Halpern, by winning faceoffs in the defensive zone, should also help cut down on the number of dumb penalties the Habs take in the first place. If they're in possession of the puck and moving it out of their zone efficiently off the draw, there's less running around and taking desperate tripping, hooking or interference penalties.
Halpern's signing, especially at the reported $600-thousand is a great deal for the Habs. He's got a good reputation for hard work and leadership in the dressing room, which fits with the attitude the team developed in the playoffs. His pay is very cap-friendly and leaves that extra bit of money for the possible acquisition of some deadline playoff help if needed. He can also use his right-handed shot on the PP, like Glen Metropolit did last year, to pot a few goals now and then.

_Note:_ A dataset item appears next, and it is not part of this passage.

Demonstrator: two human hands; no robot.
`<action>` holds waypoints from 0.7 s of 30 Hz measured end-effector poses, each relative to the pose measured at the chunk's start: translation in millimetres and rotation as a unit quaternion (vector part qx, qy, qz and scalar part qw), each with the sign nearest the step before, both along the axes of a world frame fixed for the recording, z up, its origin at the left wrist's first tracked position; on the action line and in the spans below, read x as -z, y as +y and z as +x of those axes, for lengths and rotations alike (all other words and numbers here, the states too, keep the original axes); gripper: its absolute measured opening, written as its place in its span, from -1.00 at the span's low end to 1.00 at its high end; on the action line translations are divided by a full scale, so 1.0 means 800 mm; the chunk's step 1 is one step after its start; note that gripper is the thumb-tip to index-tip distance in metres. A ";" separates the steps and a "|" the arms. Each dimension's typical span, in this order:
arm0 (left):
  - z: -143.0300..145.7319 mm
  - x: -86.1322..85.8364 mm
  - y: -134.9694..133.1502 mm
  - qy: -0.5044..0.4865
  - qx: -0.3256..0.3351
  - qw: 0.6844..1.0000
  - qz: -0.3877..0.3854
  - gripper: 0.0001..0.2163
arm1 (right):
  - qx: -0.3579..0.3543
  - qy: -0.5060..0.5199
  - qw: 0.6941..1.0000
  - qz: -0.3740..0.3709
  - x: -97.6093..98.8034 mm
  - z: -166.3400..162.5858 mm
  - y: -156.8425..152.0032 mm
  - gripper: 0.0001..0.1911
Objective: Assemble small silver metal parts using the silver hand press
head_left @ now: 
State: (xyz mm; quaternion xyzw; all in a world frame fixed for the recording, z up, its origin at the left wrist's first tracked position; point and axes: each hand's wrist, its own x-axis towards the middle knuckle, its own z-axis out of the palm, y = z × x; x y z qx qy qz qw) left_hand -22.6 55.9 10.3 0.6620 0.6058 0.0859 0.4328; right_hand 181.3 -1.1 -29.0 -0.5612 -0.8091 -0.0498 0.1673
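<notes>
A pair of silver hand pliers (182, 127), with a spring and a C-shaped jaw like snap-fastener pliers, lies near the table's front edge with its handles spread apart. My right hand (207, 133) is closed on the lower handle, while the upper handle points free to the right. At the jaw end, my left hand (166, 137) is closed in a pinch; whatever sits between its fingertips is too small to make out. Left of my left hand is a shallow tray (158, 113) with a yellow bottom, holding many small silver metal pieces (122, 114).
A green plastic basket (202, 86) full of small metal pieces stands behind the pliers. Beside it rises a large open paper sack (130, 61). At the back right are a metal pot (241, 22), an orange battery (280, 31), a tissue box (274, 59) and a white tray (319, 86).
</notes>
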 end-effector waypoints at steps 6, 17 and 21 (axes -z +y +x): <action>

The only possible drawback is the message it sends to the kids in the organization that the big team is set already. It doesn't leave an easy opening for a guy like White, Pacioretty, Desharnais or Maxwell to grab a roster spot. On the other hand, if one of those guys has such a great camp that it's impossible to cut him, Halpern outranks Mathieu Darche on the depth chart. The kids don't have to beat Halpern. They have to beat out Darche, which is still possible for them to do.
There are a lot of reasons for fans to be pleased with the Halpern signing. If he stays healthy, he's going to fix a couple of cracks in last year's lineup. Sometimes, the small things are the things that really make a difference in the big picture. The players know that, and we can assume that's why Tomas Plekanec should be smiling today.